Packing List For Your First Cruise on Royal Caribbean
Purchasing items on board can get really expensive, really quick! Here are a list of things I packed (and forgot to pack that I wished I had)…take a look and see what you think you need to add to your cruise essentials packing list!
- As with all vacations, you’ll want to be sure to bring sunblock, imodium, bandages, neosporin, thermometer, advil, etc. You can buy them onboard, but they are expensive!
- Waterproof pouch for your phone – from water slides to pools to beaches you’ll want to take photos with your phone, and you won’t want to leave it unattended so grab a little waterproof case for it, and wear it when you swim! Double check before you order to make sure you buy one that fits your phone. Mine works through the plastic – it’s not super easy to use but I can take pics with the pouch on! These are also great for water parks or the beach!
- Bathroom Spray – you won’t find ventilation fans and bathrooms tend to be interior so if you’re sharing your space, you’ll want to pack some kind of bathroom spray designed to mask bathroom smells. I also like the one from Trader Joe’s a lot!

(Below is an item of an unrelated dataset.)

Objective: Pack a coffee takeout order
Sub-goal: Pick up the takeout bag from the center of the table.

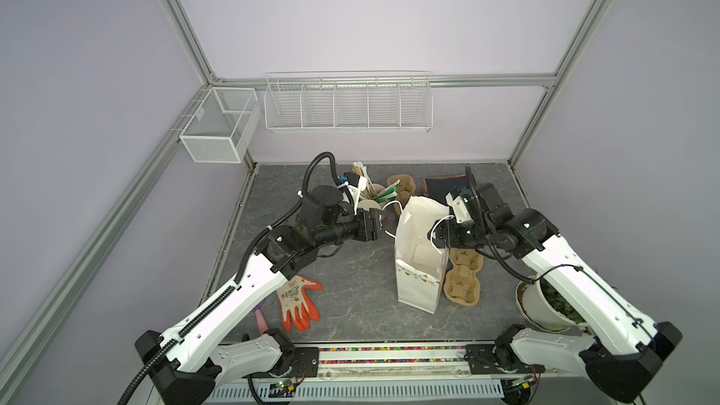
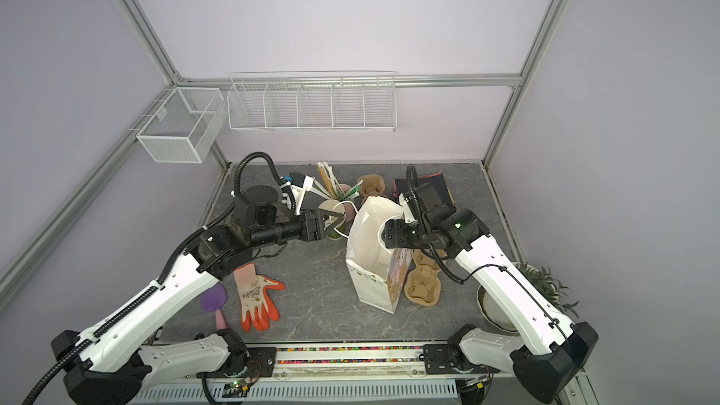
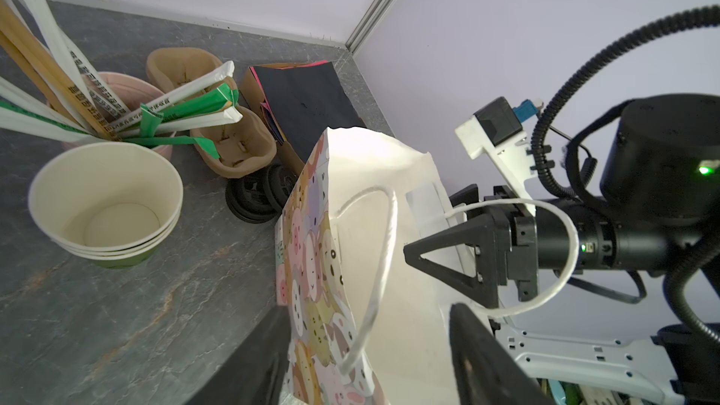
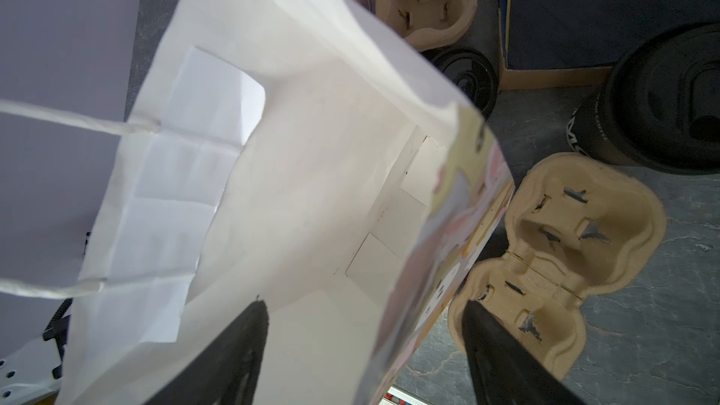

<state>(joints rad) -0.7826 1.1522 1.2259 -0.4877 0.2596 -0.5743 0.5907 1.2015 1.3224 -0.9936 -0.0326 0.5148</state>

- Lanyard for ID card – you need to carry it all the time onboard and this way you don’t lose it and know you always have it. Great for kids, especially if they’re old enough to venture off on their own…that way they don’t put it down and lose it.
- Outlet extender/splitter with USB and USBC ports – there are surprisingly few outlets in staterooms on cruise ships. Take 1 or 2 of these along if you need to charge phones, laptops, ipads, etc. If you’re cruising outside the US you may also need adapters.
- Clips for pool chairs to hold down your towels on windy cruising days – they also serve to mark seats and “save” seats which no one is supposed to do but everyone does.
- Dirty Laundry Bag – it will make your cabin neater if there’s a dedicated place for dirty laundry to go…the laundry bags on board are really small (too small to be repurposed for dirty laundry, you really need to bring one).
- Crossbody Bag – cruise ports are full of tourists (no surprise there) and you want to be a little extra conscientious of your bag/wallet. Thousands of tourists with cash is a draw for petty theft/pickpocketing. IMO it’s safer to bring as little as you can off the ship, and wear your wallet items (cash, phone, id card, etc) right on your chest. Plus that keeps your hands free!
- Coffee Tumbler – you won’t find “to go” cups at breakfast – so if you would like to take a coffee refill to go, then you’ll want to bring along your own reusable coffee tumbler. You might also find out what kind of coffee pod your coffee maker in-room will take and bring extras (of good coffee) on board with you.
- Cruise Packs for Beginners – you can also find a variety of all-in-one packs that have a bunch of handy must haves for first time cruisers!
Let us know if we missed anything you think should be on this list!! It takes a village!! Happy cruising!!